**YOUR OBJECTIVE:**
All pictures are to be dropped, and the remaining data set down exactly.

**DATA PROVIDED:**
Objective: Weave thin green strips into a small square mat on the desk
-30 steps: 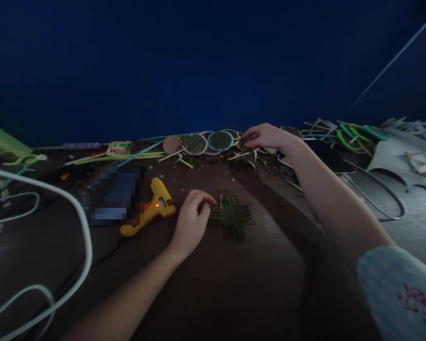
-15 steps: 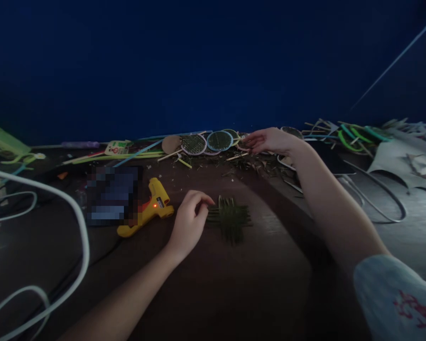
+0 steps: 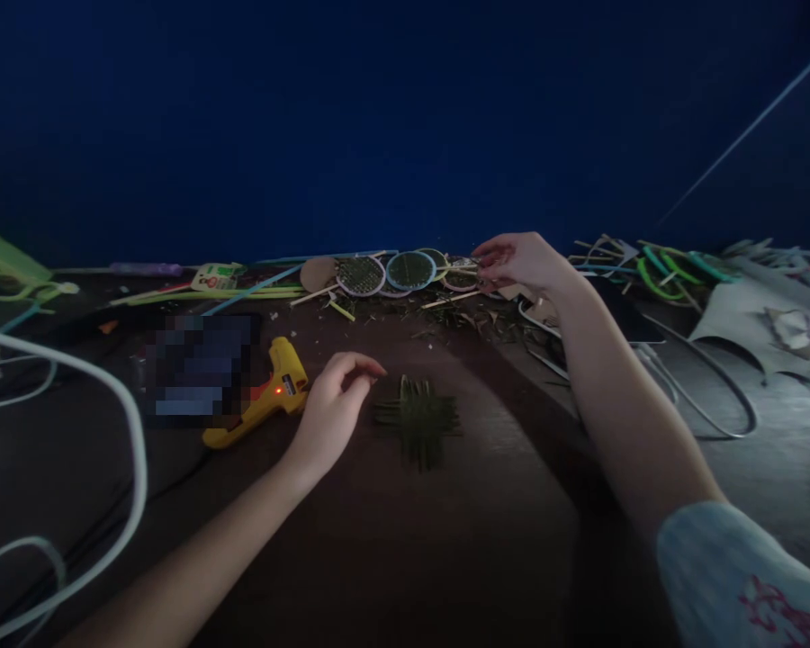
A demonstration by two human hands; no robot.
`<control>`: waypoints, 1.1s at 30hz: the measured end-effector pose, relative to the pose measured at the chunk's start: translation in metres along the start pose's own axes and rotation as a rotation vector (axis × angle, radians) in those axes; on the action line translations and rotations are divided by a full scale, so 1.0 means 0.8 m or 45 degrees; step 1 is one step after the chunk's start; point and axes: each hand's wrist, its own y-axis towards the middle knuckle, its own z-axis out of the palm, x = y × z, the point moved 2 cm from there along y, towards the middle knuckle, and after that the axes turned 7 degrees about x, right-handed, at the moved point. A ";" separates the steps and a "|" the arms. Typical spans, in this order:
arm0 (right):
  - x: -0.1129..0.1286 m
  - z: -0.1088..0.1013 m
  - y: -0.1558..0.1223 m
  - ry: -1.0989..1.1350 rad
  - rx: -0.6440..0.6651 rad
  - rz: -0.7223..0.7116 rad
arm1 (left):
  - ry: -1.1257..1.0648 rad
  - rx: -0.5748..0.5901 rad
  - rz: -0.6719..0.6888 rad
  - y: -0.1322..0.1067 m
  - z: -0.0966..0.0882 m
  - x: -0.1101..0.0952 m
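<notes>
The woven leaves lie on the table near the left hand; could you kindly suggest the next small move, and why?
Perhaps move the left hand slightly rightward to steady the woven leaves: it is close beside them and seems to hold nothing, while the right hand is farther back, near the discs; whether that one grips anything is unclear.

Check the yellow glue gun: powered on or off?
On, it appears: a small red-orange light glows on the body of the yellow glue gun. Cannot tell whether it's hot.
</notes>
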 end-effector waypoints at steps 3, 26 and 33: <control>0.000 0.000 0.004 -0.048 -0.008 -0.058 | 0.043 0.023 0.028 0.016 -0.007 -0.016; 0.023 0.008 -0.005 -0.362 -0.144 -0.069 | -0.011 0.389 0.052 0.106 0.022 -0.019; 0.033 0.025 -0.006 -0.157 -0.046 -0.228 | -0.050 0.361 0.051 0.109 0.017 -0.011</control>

**FINISHED TASK:**
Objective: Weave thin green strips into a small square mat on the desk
-30 steps: 
-15 steps: 
+0 steps: 
A demonstration by two human hands; no robot.
`<control>`: waypoints, 1.1s at 30hz: the measured end-effector pose, relative to the pose measured at the chunk's start: translation in metres along the start pose's own axes and rotation as a rotation vector (axis × angle, radians) in those axes; on the action line translations and rotations are divided by a full scale, so 1.0 means 0.8 m or 45 degrees; step 1 is one step after the chunk's start; point and axes: each hand's wrist, its own y-axis towards the middle knuckle, its own z-axis out of the palm, x = y × z, the point moved 2 cm from there along y, towards the middle knuckle, and after that the axes turned 7 degrees about x, right-handed, at the moved point. A ";" separates the steps and a "|" the arms. Typical spans, in this order:
arm0 (right):
  - x: -0.1129..0.1286 m
  - z: -0.1088..0.1013 m
  - y: -0.1558..0.1223 m
  - ry: -1.0989..1.1350 rad
  - rx: -0.6440..0.6651 rad
  - rz: -0.7223..0.7116 rad
arm1 (left):
  - ry: -1.1257..1.0648 rad
  - rx: -0.5748..0.5901 rad
  - rz: -0.6719..0.6888 rad
  - y: -0.1322..0.1067 m
  - z: -0.0966..0.0882 m
  - x: -0.1101..0.0952 m
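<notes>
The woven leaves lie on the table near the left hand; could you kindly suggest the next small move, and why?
Perhaps move the left hand slightly rightward to steady the woven leaves: it is close beside them and seems to hold nothing, while the right hand is farther back, near the discs; whether that one grips anything is unclear.

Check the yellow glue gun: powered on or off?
On, it appears: a small red-orange light glows on the body of the yellow glue gun. Cannot tell whether it's hot.
</notes>
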 end-effector waypoints at steps 3, 26 and 33: <control>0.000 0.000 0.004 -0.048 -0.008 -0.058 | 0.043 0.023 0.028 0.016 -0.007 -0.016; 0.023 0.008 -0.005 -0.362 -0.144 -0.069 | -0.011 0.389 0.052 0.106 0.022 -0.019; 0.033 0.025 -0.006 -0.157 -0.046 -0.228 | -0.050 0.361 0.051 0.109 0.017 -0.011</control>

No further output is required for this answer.